(Problem requirements):
For this exercise, reproduce the entries below exactly, but only from the line containing "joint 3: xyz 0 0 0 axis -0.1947" through the line containing "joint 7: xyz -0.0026", both included.

(Dataset excerpts):
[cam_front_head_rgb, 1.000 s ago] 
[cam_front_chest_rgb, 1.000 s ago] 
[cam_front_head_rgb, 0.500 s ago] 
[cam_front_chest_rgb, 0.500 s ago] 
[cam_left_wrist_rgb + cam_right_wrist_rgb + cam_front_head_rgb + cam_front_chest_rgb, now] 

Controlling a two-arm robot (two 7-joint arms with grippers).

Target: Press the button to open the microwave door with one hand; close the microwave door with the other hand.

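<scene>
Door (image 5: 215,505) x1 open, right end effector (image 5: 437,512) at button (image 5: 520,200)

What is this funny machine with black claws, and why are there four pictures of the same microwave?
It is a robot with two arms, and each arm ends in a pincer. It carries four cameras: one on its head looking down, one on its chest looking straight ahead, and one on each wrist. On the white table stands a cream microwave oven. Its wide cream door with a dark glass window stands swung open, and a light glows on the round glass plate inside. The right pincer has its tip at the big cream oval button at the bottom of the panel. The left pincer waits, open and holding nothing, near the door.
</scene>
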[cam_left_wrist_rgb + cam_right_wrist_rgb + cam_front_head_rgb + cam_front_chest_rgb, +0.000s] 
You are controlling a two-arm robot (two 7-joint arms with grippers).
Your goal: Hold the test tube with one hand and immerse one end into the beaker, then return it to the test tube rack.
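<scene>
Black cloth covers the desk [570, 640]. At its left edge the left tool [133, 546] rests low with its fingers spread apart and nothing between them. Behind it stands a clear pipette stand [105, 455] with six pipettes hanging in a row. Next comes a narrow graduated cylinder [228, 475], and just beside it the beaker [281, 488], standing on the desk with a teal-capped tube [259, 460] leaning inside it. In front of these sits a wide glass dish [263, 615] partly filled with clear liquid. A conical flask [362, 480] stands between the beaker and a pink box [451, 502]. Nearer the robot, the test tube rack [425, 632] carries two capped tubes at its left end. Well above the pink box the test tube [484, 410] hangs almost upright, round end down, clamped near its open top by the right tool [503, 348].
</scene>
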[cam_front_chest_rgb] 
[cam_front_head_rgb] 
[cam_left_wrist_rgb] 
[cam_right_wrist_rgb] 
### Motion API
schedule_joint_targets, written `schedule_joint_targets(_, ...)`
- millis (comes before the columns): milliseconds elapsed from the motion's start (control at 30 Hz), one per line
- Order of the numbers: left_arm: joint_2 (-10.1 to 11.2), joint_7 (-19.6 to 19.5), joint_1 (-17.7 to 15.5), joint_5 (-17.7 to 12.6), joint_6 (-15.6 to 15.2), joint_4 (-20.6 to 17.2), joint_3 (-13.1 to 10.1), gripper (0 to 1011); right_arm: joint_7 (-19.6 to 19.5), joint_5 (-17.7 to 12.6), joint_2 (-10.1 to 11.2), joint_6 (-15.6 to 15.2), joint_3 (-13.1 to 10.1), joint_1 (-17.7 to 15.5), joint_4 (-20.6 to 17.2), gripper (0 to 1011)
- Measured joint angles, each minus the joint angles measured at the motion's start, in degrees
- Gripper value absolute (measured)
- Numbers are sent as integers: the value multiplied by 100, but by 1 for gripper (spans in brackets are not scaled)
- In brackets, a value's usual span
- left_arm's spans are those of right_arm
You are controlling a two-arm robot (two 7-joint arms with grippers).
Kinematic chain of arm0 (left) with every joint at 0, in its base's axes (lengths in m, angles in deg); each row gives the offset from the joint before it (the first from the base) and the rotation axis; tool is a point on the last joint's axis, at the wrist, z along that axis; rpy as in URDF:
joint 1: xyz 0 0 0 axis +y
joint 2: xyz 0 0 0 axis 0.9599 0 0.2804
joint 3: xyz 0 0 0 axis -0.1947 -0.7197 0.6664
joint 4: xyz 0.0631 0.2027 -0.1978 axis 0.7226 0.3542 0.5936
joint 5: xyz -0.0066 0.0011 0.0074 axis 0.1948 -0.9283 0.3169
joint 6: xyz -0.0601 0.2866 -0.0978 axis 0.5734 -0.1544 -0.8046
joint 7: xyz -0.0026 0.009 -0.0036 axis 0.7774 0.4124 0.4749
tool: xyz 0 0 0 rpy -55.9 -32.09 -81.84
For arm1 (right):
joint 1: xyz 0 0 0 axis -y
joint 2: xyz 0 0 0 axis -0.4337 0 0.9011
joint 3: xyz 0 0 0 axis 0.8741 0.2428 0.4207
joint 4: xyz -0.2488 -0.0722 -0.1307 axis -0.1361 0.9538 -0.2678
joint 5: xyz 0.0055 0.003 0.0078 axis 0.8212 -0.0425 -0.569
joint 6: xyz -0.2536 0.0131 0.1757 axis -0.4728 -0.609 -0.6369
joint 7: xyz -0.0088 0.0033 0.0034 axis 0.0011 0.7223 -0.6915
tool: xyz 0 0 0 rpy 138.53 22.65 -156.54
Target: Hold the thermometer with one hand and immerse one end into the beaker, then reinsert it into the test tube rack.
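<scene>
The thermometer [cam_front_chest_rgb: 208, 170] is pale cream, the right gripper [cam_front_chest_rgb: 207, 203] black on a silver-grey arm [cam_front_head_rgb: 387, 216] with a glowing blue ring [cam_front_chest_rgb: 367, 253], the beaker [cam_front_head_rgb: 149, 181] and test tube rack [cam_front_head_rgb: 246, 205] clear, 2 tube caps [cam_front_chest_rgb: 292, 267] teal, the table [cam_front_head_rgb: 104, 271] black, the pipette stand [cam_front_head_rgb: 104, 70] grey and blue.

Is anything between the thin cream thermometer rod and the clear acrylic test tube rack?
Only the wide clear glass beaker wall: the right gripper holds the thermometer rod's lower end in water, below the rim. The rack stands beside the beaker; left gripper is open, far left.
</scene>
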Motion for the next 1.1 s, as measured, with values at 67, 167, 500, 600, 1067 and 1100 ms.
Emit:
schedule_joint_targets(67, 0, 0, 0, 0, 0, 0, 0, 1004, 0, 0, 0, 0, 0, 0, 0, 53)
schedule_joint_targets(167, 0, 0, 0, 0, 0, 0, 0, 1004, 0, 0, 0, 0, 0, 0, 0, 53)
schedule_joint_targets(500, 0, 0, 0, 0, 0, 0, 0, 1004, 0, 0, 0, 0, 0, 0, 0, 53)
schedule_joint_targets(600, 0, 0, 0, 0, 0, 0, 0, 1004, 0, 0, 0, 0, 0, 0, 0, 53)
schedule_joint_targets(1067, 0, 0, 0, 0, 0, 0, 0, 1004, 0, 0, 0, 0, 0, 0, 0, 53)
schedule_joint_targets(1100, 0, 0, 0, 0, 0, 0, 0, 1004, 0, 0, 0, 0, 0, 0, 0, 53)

(Written reply):
joint 3: xyz 0 0 0 axis -0.1947 -0.7197 0.6664
joint 4: xyz 0.0631 0.2027 -0.1978 axis 0.7226 0.3542 0.5936
joint 5: xyz -0.0066 0.0011 0.0074 axis 0.1948 -0.9283 0.3169
joint 6: xyz -0.0601 0.2866 -0.0978 axis 0.5734 -0.1544 -0.8046
joint 7: xyz -0.0026 0.009 -0.0036 axis 0.7774 0.4124 0.4749

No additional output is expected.